2025/07/15
【工学部】地震に負けない未来のために
工学部 環境社会デザイン学科/齊藤研究室
2025/07/15
工学部 環境社会デザイン学科/齊藤研究室
地震工学、地震防災学の専門家として、地震から人やモノを守る研究に勤しむのが、本学工学部の齊藤正人教授です。今回は、大きく3つの柱から成り立つという研究内容について、齊藤教授自らに語っていただきました。
専門は、地震工学と地震防災学です。地震の揺れから、建物や人、モノをどのように守るかについて研究しています。
研究テーマを大きく分けると3つ。1つは「室内の地震対策」。2つ目は「建物や地盤が地震でどのように動くのかを探る」研究。そして、3つ目が“誰ひとりとして取り残さない”防災を実現するための「地域防災」に関する研究です。
それぞれどのような研究なのか、お話していきたいと思います。
1つ目の研究において、現在取り組んでいるのがサーバーや文化財などの「壊れては困るもの」を守る技術の開発です。

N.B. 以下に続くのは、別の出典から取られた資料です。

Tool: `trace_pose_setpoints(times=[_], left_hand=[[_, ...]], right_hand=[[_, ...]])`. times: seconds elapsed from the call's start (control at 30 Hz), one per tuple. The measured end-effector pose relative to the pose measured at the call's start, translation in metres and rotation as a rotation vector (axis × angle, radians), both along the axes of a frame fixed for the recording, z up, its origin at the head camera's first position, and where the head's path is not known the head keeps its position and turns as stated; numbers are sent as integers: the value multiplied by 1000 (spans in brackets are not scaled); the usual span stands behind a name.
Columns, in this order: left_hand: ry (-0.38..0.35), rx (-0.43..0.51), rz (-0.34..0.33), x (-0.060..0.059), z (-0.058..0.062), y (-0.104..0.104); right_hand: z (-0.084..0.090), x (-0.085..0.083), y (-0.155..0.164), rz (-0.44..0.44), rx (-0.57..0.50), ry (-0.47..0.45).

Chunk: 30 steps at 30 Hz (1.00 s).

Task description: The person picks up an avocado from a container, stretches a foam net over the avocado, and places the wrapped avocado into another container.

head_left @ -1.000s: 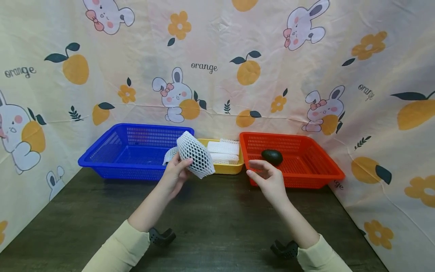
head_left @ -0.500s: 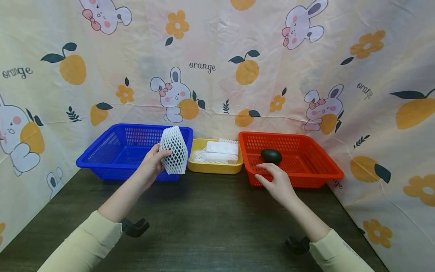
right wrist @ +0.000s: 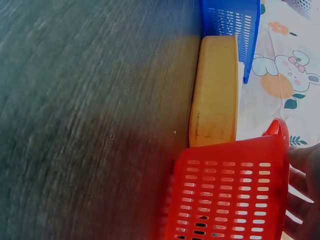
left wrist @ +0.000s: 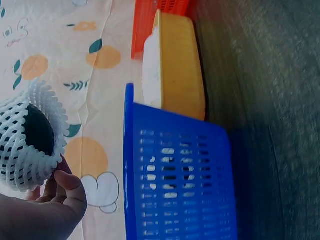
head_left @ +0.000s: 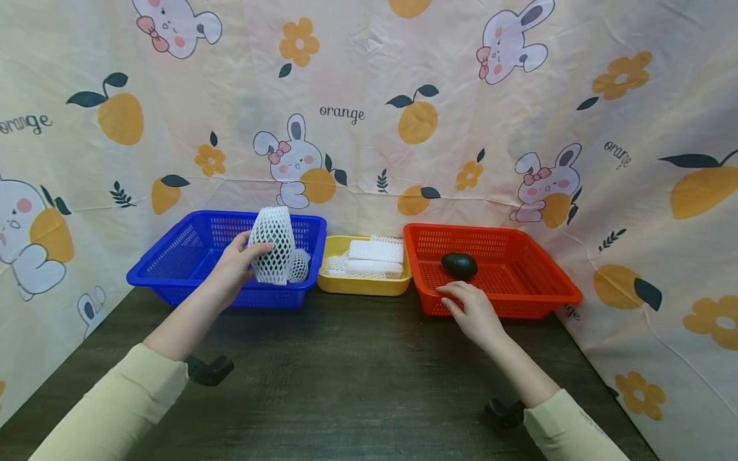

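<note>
Hands [head_left: 235, 261] [head_left: 471, 314], two, one gripping one netted avocado [left wrist: 39, 131], near three containers [head_left: 164, 280] [head_left: 363, 287] [head_left: 501, 305].

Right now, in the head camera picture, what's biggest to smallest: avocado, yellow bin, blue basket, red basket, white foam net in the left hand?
1. Blue basket and red basket: too alike to rank
2. Yellow bin
3. White foam net in the left hand, perhaps enlarged by nearness
4. Avocado

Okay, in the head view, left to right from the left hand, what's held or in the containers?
Left hand → netted fruit it holds → netted item in the blue basket → white nets in the yellow tray → dark fruit in the red basket.
</note>
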<state>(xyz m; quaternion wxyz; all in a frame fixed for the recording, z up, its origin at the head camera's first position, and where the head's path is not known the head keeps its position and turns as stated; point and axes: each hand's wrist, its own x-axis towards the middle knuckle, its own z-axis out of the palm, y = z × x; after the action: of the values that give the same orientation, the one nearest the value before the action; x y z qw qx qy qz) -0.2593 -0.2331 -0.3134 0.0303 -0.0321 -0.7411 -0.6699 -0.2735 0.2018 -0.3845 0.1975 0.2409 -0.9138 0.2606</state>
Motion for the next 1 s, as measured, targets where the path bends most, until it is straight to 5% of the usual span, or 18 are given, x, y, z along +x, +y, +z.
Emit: trace_pose_setpoints(times=[0.4,0.7,1.0], left_hand=[[-13,-110,58,-16,9,-14],[-39,-140,101,-32,15,-20],[-38,-296,222,-45,9,-25]], right_hand=[[-3,-5,-1,-28,22,104],[-3,-5,-3,-31,0,95],[-2,-6,-5,-44,-16,52]])
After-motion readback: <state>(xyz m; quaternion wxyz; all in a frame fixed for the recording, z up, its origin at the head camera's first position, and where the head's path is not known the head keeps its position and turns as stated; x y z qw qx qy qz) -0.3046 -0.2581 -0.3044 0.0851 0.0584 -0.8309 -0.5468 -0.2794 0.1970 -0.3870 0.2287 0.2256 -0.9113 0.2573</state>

ネットワーク上でデータを処理し、共有する役割を担うサーバーは、地震により倒れてしまうと故障して、保存しているデータにアクセスできなくなる可能性があります。
そのため、たくさんのサーバーを収容するデータセンターには、地震の揺れを吸収する免震装置を備えていることがほとんどです。
一般的な免震装置は、床に接する台とサーバーが載る台からなる2層構造になっていて、サーバーが載っている台が柔軟にスライドすることで揺れを吸収する仕組みになっています。

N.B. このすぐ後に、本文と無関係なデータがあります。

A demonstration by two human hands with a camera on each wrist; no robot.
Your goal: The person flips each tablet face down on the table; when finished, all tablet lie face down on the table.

しかし、従来の免震装置は「長周期地震動」に耐えられないのが課題でした。
「長周期地震動」とは、大きな地震が発生した際に生じる、ゆっくりとした大きな揺れのこと。特にビルの高層階などではより大きな揺れを引き起こすのが特徴で、この揺れが発生すると、サーバー側の台が大きく動いてしまい、免震装置に載っていてもサーバーが倒れてしまうのです。

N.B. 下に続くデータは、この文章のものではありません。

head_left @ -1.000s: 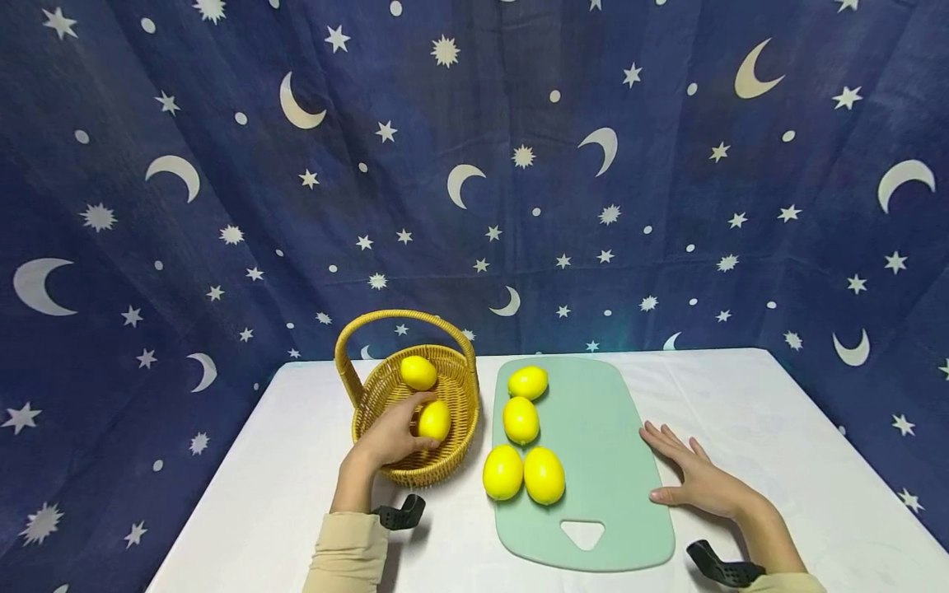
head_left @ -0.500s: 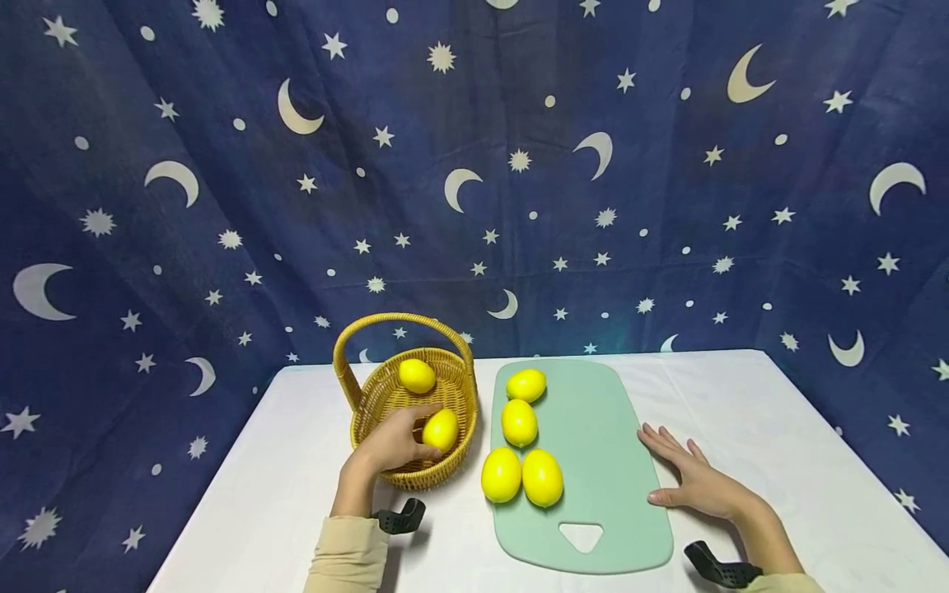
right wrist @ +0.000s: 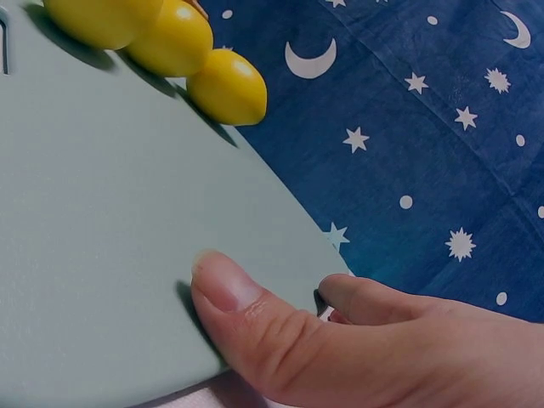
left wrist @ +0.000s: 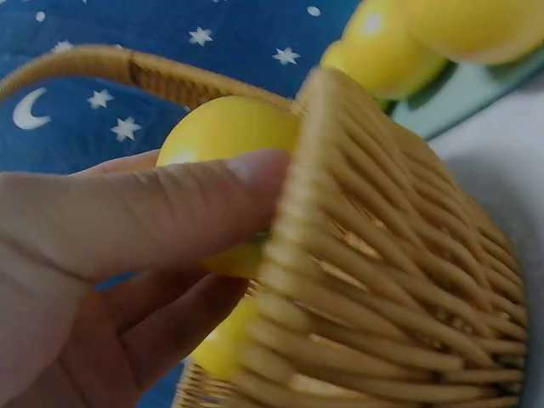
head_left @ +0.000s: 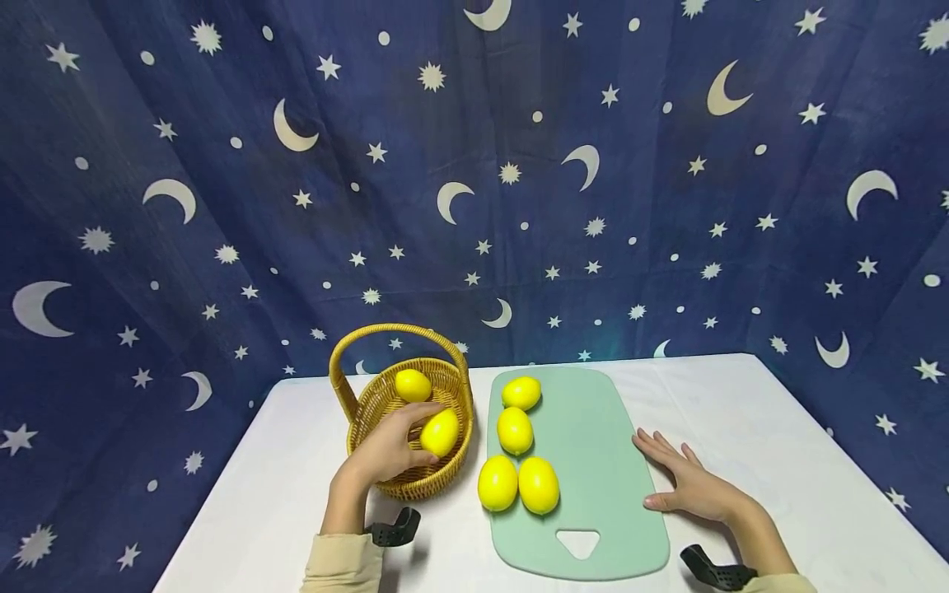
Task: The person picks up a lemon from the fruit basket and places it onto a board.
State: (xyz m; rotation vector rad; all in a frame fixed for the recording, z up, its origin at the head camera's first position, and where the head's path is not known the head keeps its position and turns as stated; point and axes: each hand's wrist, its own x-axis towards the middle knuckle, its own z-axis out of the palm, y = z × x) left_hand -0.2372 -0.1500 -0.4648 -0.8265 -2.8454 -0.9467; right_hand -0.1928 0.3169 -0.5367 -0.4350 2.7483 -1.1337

そこで私たちが開発したのが、一方向のみ回転するワンウェイクラッチという機構を用いて、ゆっくりした揺れが起こった際に台の動きを抑える仕組み。これにより「長周期地震動」による揺れでも、サーバーが倒れない免震装置を実現。この装置は、すでに実用化され、市販されています。
最近では、地震から美術品や文化財を守る装置の開発にも力を入れています。
地震が起きたとき、まず守るべきは「人命」であることは間違いありません。しかし、美術品や情報など「人命」以外にも守るべきものがあることは見逃せません。
この装置は美術品の下に、砂のようにサラサラな「マイクロビーズ」を詰めたクッションを置いた構造。通常は平面になっているクッションが、緊急地震速報を受信すると、アリジゴクの巣のように中央部が落ち込み、美術品がそっと倒れます。
一度倒れてしまえば、それ以降、いくら揺れても美術品にダメージを与えることはありません。モノを倒さないようにするのではなく、倒してしまうことで安全な状態にするという逆転の発想から生まれた仕組みです。
2つ目の研究では、地震の揺れで建物や地盤がどのように動くのかを調べる実験を行っています。
実験では、砂を詰めた箱の上に建物の模型を置き、人工的な地震の揺れを加えます。そのとき、「建物の基礎がどう動くのか」や「地面にどのような力がかかるのか」を観測するのです。
そして、3つ目に挙げた「地域防災」。特に「誰ひとり取り残さない防災」を実現するための研究を進めています。例えば、障がいのある方やお年寄りが避難しやすいルートをどう選び出すのかということに取り組んでいるのです。
ほとんどの場合、避難路は「最短ルート」で設定されます。しかし、いくら最短ルートでも、坂道があったり、段差が多かったりすれば、支援が必要な人には避難しにくいルートになってしまう。そこで、地図情報を活用して、その人に最適な避難ルートを提案するシステムの開発を進めています。
これまで話してきたように、私の研究では、さまざまな角度から「地震への備え」について考察しています。このような取り組みを通じて、自然災害に強くしなやか(レジリエント)な社会の実現に貢献したいですね。